Obwohl viele in der Verfassung vorgesehene Garantien gegen einen Rückfall in ein autoritäres System nach wie vor nicht existieren und die alten Kräfte Rückenwind haben, konnte Tunesien bis jetzt die fragilen Ansätze der Demokratie bewahren. Vor allem, weil niemand die nötige Macht habe, das zu ändern, glaubt Meddeb.
"Wir haben es hier nicht mit einem Machtgleichgewicht zu tun, sondern mit einem Gleichgewicht der Machtlosigkeit. Es gibt heute keine politische Kraft, die in der Lage wäre, die Macht zu übernehmen. Sie sind alle machtlos und schwach. Deshalb konnte bis jetzt der Rückfall in ein autoritäres System verhindert werden."
Ob der viel gelobte demokratische Übergang noch zu retten ist? Der Politologe ist skeptisch.
"Die Spitze des Staates ist zersplittert und niemand regiert. Aber die Leute sind wirklich wütend auf das Regime. Die politischen Eliten haben bis jetzt gezeigt, dass sie pragmatisch sein können. Aber wie Ben Ali banalisieren sie vielleicht diese Entwicklung und verlieren den Draht zur Bevölkerung mit all ihren Hoffnungen und Spannungen. Und wenn sie den Draht verlieren, dann werden sie wirklich überrascht werden von massiven neuen Protesten, die ganz andere Saiten anschlagen könnten."
Ali Bouazizi, der Cousin des jungen Gemüsehändlers Mohamed, hat sich schon kurz nach dem Umbruch 2011 aus der Politik zurückgezogen. Doch die Revolution des 17. Dezember bereut er trotzdem keine Sekunde.
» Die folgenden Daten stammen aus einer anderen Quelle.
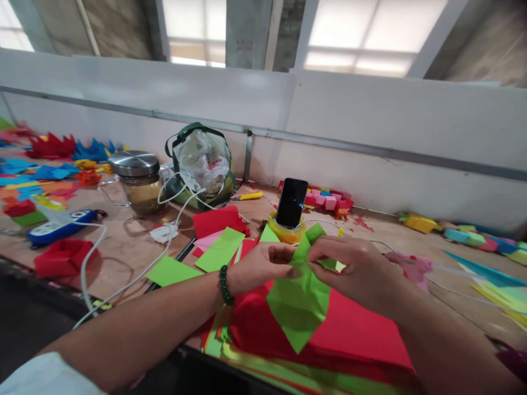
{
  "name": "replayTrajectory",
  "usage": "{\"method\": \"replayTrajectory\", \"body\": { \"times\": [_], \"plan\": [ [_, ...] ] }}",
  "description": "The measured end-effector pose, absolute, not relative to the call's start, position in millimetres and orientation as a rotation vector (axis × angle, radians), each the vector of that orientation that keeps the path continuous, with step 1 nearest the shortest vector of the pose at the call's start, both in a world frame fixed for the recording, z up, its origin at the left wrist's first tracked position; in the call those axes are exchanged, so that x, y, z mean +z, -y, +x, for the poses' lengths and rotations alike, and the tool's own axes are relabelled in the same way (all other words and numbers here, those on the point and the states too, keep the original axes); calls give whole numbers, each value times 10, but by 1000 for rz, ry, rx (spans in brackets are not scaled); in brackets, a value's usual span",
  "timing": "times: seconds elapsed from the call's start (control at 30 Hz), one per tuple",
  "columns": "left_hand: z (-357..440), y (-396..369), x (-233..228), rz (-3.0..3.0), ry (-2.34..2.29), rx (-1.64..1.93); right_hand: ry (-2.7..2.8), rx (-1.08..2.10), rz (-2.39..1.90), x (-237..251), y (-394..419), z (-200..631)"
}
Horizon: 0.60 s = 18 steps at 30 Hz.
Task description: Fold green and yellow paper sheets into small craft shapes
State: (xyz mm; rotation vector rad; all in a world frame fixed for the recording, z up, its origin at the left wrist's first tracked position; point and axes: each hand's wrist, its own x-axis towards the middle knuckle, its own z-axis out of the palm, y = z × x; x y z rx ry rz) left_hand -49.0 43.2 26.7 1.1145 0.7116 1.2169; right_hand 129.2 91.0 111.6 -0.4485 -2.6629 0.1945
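A sheet of green paper (pixel 298 307), creased and partly folded, is held up between my two hands. My left hand (pixel 263 266), with a dark green bead bracelet on its wrist, grips the paper's left side between thumb and fingers. At the upper right my right hand (pixel 356 269) pinches the paper's edge. Below it lies a stack of red paper (pixel 358 329) over green and yellow sheets. Loose green sheets (pixel 222 249) and a folded red piece (pixel 218 220) rest left of my left hand.
A black phone (pixel 292 203) leans in a yellow holder (pixel 288 233) beyond my hands. Further left are a lidded glass mug (pixel 142 186), an open bag (pixel 201 164), a red paper box (pixel 65 257) and white cables (pixel 135 282). A pink glue gun (pixel 414 269) sits right.
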Motion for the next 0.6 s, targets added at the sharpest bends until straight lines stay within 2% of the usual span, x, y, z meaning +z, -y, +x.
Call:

"Warum sollte ich es denn bereuen? Wir haben es ihnen auf einem Silbertablett serviert. Was wir getan haben, war sauber. Alle waren so glücklich damals. Aber was hat sich geändert? Nichts hat sich geändert. Die Leute sind noch nicht bereit für die Demokratie. Wir werden noch Jahre brauchen, viele Jahre."